For Medeiros, this unexpected finding warrants additional study, if it can be funded, she says. “This gave us extremely solid baseline to be able to provide a researcher or someone who is looking into the species of where we go from here.”
The risk of change
Change, and adapting to change, is natural in ecosystems. What isn’t natural is the speed at which humans have forced change onto so many species around the world.
“Disturbance is part of ecology,” says Noelia Barrios-Garcia, an ecologist at the University of Vermont who studies how invasive species and climate change—and often both together—can alter natural ecosystems. “And extinction is part of it. The question is how different are things going to be with this rapid change?”
Barrios-Garcia advises national parks in Argentina on the impacts of invasive species such as wild boar and introduced deer on native populations. She served as Hanrahan’s graduate advisor on the coyote project and notes the complexity of the situation.
“It’s a very complicated case,” she explains. “Coyotes are native to the United States. They are what we call native invaders.”

Coyotes are native to the Great Plains. They’ve expanded their range because humans removed top predators that kept their populations in check. But coyotes and invasive species exhibit similar traits that make them well suited to survive.
“They have high reproductive rates, they have generalist diets, and they reach sexual maturity rather quickly,” Barrios-Garcia says.
Coyotes are also resilient to variable environmental conditions. The traits that enable highly adaptable species like coyotes to rapidly expand into new territories may pose a risk to species already there.
“I am an ecologist,” Barrios-Garcia says. “I know what is at stake if you don’t manage them. One invasive can change the community.”

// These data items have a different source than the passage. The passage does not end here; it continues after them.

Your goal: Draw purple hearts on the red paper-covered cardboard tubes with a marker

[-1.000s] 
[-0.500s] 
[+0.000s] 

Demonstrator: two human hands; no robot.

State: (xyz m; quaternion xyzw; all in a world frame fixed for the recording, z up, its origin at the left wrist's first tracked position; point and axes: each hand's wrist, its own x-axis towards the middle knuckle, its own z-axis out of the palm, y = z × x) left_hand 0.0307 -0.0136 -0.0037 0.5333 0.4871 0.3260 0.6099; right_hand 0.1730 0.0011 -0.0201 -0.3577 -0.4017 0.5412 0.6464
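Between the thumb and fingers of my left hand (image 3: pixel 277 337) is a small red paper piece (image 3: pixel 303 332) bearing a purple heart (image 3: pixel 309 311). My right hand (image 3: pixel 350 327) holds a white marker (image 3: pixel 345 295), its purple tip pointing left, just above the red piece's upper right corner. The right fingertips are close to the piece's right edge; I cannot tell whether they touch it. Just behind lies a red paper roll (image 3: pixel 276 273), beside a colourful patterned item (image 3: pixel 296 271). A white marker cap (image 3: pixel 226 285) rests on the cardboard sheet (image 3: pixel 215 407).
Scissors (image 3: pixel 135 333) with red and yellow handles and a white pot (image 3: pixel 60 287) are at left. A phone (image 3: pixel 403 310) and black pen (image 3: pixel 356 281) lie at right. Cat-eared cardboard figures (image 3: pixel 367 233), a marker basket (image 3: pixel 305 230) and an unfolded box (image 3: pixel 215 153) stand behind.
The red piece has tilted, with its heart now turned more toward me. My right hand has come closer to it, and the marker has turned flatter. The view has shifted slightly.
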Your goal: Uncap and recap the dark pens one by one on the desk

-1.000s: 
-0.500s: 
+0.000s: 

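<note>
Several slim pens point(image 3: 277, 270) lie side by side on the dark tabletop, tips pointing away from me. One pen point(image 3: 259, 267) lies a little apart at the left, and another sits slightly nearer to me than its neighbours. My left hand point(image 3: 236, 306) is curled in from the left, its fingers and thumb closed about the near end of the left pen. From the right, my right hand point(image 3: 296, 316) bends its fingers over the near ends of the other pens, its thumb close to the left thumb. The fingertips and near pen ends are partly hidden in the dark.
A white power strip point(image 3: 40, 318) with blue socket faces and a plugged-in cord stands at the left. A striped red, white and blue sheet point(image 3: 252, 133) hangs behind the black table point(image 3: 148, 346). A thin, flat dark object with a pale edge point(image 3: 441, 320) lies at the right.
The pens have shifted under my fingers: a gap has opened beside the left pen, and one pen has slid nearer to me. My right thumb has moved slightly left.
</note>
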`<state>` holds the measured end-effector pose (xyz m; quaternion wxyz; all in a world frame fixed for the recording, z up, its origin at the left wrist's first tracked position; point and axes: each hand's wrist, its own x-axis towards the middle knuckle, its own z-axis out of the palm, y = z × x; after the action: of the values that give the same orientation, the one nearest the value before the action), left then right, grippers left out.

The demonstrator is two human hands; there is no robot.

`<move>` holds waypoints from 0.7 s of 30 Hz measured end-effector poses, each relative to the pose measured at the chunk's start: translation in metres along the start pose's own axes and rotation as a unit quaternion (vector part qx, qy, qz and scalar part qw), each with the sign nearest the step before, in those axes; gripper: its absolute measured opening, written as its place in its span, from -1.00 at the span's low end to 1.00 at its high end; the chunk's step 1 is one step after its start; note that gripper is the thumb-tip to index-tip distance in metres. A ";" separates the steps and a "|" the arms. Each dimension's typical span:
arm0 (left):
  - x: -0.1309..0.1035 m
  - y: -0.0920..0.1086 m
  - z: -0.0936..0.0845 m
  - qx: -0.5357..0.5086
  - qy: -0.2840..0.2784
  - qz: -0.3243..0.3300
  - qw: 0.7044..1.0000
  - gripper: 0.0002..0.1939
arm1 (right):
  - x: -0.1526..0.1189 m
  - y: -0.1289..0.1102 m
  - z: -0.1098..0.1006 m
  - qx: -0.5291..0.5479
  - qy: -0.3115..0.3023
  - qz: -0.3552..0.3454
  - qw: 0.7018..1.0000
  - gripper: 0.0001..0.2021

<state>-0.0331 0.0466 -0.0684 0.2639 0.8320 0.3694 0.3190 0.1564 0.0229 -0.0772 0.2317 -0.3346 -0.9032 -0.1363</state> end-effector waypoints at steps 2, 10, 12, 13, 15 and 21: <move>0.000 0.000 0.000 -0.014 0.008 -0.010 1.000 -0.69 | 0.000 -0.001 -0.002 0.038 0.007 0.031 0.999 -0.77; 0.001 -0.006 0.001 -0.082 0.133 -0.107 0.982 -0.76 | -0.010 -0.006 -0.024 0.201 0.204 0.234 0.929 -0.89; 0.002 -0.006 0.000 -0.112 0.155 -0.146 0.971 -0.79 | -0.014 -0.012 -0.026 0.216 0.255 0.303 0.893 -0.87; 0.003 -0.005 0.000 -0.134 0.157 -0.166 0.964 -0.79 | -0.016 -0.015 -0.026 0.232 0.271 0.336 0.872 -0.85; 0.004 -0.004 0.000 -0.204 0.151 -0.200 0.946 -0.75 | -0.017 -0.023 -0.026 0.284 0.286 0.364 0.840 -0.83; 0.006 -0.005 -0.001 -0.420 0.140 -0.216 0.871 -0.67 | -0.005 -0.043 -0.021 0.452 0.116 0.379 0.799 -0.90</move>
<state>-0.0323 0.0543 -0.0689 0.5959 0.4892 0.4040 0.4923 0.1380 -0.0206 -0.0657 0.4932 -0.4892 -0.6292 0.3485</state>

She points to the fate of Dromiciops gliroides, a tiny nocturnal marsupial in Argentina and Chile that is fading from the landscape. The forest understory is changing as invasive deer browse on young trees and force the tree-dwelling marsupial to forage on the ground where it becomes easy prey.
Determining what to do with a native invasive is complicated, Barrios-Garcia says. “For an exotic species, it would be easier.”